(THE PROBLEM) How do the lines below between the ones holding "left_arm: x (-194" and "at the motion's", inclusive, read? Give them again exactly, with no other lines.

[Dataset excerpts]
┄┄┄┄┄┄
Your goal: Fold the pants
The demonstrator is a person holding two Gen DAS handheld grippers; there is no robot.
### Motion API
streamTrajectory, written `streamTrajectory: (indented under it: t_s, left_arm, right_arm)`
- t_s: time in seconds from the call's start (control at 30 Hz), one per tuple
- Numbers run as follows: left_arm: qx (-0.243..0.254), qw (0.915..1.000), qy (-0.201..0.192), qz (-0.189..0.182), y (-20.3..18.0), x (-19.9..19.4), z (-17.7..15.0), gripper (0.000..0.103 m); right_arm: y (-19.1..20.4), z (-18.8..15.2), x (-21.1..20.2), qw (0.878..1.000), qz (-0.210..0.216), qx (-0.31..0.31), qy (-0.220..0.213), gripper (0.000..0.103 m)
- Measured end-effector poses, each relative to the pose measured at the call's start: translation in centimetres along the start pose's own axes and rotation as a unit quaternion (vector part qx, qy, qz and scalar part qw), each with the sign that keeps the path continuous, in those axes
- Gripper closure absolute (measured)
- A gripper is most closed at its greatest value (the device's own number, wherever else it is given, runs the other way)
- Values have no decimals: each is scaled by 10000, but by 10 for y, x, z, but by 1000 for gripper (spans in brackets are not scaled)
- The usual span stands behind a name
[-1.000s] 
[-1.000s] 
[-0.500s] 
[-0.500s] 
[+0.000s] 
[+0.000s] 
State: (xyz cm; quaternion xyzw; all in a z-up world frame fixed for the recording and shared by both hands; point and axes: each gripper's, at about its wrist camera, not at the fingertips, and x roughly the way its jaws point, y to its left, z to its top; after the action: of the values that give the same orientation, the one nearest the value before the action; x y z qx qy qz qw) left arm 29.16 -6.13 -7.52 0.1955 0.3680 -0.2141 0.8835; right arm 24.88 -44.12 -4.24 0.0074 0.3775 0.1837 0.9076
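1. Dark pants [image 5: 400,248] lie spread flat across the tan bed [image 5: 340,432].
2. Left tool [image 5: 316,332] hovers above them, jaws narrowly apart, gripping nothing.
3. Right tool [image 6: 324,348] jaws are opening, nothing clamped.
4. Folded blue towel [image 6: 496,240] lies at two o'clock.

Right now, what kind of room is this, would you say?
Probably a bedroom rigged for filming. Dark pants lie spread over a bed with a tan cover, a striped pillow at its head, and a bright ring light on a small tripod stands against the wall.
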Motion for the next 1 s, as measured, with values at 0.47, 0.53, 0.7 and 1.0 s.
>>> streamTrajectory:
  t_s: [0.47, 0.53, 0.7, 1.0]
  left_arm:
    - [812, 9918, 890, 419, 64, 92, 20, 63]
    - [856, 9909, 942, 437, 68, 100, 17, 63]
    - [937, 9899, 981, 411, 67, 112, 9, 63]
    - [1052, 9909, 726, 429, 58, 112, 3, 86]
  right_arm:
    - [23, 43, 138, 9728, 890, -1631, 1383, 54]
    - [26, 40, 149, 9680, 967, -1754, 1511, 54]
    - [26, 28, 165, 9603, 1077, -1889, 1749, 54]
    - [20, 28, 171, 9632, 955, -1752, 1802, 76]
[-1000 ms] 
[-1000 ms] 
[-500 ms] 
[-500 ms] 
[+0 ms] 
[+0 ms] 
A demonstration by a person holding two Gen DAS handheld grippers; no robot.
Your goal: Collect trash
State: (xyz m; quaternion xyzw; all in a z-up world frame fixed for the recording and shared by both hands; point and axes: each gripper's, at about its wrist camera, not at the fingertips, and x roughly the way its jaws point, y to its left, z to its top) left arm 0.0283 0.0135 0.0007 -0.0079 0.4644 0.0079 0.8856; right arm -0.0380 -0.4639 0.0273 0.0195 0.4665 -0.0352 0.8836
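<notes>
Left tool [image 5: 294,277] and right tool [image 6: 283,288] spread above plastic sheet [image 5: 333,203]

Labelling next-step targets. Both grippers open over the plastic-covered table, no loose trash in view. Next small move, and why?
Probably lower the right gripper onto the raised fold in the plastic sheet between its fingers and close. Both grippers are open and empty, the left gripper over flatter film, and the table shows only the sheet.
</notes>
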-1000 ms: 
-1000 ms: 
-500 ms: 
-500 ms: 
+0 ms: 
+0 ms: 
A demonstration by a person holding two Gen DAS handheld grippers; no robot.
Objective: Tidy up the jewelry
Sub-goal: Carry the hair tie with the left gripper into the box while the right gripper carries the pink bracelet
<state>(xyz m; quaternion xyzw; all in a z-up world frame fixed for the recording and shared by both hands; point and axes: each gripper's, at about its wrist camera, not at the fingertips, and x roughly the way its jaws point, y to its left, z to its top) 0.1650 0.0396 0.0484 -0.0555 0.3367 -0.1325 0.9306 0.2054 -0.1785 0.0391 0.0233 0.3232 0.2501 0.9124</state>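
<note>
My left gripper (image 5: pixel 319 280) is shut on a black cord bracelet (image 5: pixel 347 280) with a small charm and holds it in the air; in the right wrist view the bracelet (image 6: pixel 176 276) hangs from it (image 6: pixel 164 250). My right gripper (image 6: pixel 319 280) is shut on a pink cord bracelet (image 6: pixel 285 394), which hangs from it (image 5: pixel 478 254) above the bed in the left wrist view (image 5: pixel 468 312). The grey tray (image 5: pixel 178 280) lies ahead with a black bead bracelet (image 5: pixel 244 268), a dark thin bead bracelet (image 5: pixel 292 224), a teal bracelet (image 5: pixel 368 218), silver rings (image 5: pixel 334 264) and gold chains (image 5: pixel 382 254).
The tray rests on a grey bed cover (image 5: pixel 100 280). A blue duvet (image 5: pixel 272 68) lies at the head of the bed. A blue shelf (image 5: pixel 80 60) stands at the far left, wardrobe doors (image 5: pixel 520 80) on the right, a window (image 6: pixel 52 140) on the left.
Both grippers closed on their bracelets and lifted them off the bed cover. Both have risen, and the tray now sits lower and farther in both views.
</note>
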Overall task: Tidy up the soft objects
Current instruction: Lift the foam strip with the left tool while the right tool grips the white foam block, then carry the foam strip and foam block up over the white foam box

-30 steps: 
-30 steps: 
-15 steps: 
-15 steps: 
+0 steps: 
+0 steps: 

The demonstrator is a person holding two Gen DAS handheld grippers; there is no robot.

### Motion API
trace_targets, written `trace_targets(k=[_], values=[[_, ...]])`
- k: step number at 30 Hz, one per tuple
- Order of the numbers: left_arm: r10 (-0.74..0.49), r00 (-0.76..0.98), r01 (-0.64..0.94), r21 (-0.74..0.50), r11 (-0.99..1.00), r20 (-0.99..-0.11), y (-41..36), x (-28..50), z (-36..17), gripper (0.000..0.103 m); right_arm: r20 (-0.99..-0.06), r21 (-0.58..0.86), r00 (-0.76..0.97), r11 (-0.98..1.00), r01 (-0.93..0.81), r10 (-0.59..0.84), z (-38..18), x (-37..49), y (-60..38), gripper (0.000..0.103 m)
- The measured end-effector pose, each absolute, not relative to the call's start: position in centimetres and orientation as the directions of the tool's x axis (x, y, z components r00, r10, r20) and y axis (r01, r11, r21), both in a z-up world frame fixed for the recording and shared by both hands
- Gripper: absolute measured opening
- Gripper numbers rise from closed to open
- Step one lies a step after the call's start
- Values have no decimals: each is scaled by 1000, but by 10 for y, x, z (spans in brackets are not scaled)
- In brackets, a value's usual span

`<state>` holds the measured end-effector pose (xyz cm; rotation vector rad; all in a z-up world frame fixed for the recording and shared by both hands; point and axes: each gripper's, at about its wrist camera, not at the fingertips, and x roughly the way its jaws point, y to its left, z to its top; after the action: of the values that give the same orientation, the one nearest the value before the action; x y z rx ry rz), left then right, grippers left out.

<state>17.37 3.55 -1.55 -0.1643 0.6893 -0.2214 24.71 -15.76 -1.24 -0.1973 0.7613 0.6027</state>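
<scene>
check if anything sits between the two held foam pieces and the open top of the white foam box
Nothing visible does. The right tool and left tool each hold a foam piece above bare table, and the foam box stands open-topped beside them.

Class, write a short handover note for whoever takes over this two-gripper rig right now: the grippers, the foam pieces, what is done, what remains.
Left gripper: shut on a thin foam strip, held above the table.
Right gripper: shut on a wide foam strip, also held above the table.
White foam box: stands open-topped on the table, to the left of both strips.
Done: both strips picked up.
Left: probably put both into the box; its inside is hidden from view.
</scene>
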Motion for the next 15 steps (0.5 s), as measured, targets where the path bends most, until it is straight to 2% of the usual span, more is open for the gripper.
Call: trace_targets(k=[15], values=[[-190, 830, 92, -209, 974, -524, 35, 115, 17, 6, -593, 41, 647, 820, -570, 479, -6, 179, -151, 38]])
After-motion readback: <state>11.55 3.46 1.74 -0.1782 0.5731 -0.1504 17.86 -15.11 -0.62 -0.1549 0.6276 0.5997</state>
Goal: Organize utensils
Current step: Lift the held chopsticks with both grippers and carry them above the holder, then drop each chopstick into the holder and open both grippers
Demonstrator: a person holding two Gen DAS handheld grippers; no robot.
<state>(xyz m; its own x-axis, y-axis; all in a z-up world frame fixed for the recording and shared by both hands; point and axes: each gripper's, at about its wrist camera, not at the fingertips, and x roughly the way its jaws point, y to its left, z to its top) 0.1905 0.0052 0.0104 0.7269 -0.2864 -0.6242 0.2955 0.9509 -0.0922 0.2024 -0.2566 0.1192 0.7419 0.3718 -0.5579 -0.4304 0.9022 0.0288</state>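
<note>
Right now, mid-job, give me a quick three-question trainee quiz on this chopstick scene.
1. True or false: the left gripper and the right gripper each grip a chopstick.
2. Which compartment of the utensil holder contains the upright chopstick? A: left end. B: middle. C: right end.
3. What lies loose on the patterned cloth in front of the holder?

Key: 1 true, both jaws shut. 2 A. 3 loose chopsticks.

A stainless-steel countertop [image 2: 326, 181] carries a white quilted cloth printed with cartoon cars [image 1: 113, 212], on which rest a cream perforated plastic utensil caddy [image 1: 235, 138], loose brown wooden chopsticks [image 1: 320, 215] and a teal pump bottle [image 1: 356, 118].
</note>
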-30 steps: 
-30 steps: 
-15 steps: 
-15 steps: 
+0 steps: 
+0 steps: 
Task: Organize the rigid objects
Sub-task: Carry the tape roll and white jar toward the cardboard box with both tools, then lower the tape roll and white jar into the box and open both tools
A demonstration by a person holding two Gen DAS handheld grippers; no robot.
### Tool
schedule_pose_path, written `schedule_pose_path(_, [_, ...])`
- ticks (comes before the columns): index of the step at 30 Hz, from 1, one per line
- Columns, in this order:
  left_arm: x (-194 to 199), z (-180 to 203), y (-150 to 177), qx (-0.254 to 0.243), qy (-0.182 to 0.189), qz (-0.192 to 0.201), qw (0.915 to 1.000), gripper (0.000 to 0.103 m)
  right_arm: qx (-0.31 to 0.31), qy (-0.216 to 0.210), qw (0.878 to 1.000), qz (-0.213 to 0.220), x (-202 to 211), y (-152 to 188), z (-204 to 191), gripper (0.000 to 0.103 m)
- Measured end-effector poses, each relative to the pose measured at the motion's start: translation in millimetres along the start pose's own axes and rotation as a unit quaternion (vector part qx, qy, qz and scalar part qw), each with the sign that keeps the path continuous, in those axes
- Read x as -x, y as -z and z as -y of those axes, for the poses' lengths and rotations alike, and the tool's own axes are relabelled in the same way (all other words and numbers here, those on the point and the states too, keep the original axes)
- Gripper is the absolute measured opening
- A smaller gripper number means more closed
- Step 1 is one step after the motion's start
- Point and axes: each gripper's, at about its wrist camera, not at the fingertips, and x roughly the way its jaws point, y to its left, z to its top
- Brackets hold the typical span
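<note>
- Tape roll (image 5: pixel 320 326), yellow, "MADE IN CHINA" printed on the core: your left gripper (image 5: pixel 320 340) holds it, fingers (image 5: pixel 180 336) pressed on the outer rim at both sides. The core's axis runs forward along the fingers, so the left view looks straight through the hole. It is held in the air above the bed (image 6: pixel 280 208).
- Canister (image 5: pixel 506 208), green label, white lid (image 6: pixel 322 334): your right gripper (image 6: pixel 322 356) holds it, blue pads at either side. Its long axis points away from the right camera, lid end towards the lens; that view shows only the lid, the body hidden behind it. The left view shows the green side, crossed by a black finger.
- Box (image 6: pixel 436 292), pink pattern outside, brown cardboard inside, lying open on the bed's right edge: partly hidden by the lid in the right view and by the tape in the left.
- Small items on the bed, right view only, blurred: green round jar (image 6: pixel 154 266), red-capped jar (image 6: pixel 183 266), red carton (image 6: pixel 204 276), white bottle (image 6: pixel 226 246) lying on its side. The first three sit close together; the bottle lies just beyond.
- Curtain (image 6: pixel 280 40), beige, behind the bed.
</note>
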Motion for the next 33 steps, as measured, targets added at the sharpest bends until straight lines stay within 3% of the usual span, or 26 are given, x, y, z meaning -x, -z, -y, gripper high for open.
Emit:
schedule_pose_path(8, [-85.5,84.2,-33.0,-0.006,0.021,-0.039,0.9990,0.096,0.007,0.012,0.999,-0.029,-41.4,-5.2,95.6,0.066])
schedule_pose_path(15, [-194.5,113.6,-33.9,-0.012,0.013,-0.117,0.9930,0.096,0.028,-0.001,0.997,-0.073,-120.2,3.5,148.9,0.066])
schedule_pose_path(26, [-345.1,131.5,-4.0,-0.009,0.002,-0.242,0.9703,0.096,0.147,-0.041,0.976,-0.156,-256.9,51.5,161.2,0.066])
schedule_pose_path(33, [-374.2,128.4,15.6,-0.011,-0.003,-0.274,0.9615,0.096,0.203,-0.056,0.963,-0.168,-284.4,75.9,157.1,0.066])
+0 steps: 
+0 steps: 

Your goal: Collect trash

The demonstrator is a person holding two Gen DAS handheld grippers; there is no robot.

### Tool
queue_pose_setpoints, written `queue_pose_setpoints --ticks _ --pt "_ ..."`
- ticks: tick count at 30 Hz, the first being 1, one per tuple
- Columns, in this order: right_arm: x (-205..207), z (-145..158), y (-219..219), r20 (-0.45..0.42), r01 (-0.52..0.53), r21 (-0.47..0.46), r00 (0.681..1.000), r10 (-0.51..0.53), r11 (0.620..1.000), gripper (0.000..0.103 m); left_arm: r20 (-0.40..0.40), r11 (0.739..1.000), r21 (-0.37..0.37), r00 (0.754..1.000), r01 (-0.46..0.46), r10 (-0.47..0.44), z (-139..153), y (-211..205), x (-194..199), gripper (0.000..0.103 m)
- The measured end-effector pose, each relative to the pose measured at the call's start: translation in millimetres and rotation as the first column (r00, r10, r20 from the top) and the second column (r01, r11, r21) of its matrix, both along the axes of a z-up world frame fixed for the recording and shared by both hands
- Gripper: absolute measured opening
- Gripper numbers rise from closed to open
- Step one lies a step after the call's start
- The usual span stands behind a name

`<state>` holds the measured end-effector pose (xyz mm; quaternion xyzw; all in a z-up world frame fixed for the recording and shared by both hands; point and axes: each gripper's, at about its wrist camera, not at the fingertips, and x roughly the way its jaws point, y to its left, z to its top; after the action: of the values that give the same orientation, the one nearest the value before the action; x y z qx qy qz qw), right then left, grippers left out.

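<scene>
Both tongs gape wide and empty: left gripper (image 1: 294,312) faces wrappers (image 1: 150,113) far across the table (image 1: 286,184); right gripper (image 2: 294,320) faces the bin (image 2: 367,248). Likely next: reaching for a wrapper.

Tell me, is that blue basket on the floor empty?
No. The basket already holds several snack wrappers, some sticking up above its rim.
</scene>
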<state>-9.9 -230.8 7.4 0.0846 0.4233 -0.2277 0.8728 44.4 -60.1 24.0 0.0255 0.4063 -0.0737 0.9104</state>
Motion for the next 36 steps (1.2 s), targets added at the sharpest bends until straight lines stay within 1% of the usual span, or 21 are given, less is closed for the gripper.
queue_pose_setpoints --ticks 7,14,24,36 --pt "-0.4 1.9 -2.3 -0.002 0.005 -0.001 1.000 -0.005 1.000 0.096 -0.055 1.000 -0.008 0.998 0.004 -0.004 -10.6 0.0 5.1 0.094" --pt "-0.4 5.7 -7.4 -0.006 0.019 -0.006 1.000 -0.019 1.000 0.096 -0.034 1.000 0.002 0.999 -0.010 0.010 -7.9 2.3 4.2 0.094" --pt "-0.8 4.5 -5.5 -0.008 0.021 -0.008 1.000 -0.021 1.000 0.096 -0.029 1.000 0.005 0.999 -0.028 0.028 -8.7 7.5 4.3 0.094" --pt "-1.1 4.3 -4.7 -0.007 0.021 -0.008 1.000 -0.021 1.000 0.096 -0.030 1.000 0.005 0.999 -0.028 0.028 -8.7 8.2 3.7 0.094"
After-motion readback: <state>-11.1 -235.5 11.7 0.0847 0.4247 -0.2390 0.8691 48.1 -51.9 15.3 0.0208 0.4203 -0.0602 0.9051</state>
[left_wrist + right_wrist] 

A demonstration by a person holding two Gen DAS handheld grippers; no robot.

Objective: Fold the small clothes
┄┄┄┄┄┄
(REPLY)
  left_arm: x (-194 to 199), z (-180 to 203), y (-150 to 177), qx (-0.254 to 0.243), qy (-0.182 to 0.189), qz (-0.192 to 0.201), qw (0.915 to 1.000), gripper (0.000 to 0.103 m)
  right_arm: qx (-0.31 to 0.31), qy (-0.216 to 0.210), qw (0.878 to 1.000), qz (-0.213 to 0.220), x (-202 to 211), y (-152 to 188), z (-204 to 191), gripper (0.000 to 0.103 m)
- Measured end-effector poses, each relative to the pose measured at the motion's start: translation in millimetres along the start pose's own axes and rotation as a unit quaternion (vector part qx, qy, qz and scalar part qw), each with the sign that keeps the path continuous, in those axes

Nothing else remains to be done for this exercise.